While I tend not to read many books on the bestseller list, I was intrigued by a lot of what I was hearing about Marie Kondo's The Life-Changing Magic of Tidying Up. I read it in just a few short days, and in large part it lived up to the hype. Yet I had two criticisms of the book, the first of which was that the idea of speaking to your possessions, including thanking items you are about to part with for their role in your life, seems like a bit of nonsense. Kondo believes that one's possessions have energy, and sending positive energy their way will result in your belongings supporting you in turn. She even, she writes, greets her home verbally at the end of the day. If it works for her, and for her clients, I cannot object to it, but it would feel strange in my own life.

The larger criticism is that, while I appreciate her advocacy of decreasing clutter and being more mindful about your things, she barely touches on stemming the inflow of new possessions. Towards the end of the book, she indicates that if you truly tidy up, keeping only that which gives you joy (the core of her recommendation), you will be less inclined to add more. But earlier on, she glosses over the shame of having bought something you never used, writing that the joy of acquiring was what mattered. This seems a terribly wasteful sentiment, a carte blanche apology that will allow more of the same in the future. After all, if the pleasure of acquiring is what matters, surely the question of whether the new bauble will bring you joy is secondary, in Kondo's estimation?
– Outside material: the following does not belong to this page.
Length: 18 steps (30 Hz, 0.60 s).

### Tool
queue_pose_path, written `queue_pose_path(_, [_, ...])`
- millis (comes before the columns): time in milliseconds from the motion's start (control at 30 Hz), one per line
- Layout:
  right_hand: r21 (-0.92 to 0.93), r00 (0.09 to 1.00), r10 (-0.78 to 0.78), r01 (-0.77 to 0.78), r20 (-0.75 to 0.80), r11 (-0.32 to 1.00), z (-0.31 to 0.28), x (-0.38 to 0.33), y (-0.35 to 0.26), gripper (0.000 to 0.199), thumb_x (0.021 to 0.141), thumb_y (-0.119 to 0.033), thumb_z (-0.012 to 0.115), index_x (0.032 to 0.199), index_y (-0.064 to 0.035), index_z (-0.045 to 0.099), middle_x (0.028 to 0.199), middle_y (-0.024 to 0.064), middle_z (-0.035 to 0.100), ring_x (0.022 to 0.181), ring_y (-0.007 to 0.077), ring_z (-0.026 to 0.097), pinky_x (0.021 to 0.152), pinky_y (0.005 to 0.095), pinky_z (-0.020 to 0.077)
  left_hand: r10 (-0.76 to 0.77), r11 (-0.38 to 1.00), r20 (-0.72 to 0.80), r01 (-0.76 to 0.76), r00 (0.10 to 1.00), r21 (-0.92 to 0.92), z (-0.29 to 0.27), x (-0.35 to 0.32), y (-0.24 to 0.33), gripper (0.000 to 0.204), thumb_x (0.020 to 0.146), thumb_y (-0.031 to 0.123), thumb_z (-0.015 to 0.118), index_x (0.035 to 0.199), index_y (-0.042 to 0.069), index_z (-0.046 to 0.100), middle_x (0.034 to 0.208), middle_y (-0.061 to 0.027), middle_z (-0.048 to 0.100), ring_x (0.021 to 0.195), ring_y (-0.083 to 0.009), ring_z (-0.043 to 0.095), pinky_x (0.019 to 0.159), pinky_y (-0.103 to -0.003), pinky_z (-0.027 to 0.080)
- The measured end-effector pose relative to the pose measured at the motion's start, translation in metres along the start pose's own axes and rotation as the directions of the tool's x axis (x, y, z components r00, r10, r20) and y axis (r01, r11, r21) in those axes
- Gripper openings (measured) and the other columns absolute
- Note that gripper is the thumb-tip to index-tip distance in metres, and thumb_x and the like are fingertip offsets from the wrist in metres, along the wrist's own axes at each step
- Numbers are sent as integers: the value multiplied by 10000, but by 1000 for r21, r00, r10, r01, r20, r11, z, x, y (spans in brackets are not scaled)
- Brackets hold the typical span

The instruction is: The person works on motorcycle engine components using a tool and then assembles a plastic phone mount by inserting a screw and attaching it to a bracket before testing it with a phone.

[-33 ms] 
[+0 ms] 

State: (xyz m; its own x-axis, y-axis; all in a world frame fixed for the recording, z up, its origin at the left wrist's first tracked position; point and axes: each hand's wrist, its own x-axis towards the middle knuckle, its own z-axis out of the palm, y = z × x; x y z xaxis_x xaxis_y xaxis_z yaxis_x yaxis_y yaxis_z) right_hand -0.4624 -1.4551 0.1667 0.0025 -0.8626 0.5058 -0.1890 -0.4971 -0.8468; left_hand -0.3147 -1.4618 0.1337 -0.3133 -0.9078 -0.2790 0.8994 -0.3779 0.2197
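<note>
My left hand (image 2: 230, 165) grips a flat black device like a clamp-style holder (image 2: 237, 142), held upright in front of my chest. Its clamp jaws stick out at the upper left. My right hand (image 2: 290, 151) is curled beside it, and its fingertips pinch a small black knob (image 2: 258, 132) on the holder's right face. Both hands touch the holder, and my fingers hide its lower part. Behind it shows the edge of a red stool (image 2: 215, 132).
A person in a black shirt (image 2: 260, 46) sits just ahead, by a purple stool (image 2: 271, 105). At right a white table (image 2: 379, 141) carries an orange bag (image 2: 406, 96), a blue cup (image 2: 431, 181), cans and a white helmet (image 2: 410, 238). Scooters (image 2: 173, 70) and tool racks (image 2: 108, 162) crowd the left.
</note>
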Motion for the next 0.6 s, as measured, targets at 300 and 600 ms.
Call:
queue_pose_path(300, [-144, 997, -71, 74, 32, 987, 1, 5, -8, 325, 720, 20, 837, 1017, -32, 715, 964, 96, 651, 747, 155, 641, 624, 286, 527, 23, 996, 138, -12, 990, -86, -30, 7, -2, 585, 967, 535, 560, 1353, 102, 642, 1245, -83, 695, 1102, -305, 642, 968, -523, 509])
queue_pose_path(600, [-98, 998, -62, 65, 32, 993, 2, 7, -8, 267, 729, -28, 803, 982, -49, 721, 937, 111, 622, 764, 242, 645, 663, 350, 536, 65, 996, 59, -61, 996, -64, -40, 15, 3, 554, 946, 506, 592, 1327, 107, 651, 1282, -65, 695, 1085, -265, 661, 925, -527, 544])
While I certainly enjoyed and appreciated what Kondo had to say (and was inspired to clean out a number of desk drawers in the process), I'm just as much bothered by what the intense popularity of this work has to say about us. Have we really been so overwhelmed with stuff that a book on organizing sold over a half-million copies? Of course, in a society where we can never escape from the all-powerful presence of advertisements, where we live in an economy driven by consumption, the answer is yes. We've responded powerfully to both of these factors, combined with our own innate drive to possess things. The average size of our homes has more than doubled since 1983, and even that wasn't enough, as self-storage has grown to become a multi-billion dollar industry, to store all the things we think we need but can't fit in our homes. 

Every single holiday has become another opportunity for companies to try and sell us even more stuff, from Easter and Columbus Day, to special sales for Memorial and Presidents' Days, all the way up to the extravaganza of greed that the holiday season has turned into. When is it enough? 

Marie Kondo is right in asserting that holding on to things that we don't need makes us unhappy. But buying more stuff that we don't really need is bad for us too, personally and financially. Constantly buying and discarding things we never really needed is bad for the planet, representing a waste of resources that could have been put to better use. I support being more mindful about what we own--as long as it's paired with being more mindful about the inflow of things. If we don't do that, then all the paring down of possessions and discarding is for almost nothing, a task we'll be doomed to repeat forever, like Sisyphus on his hill.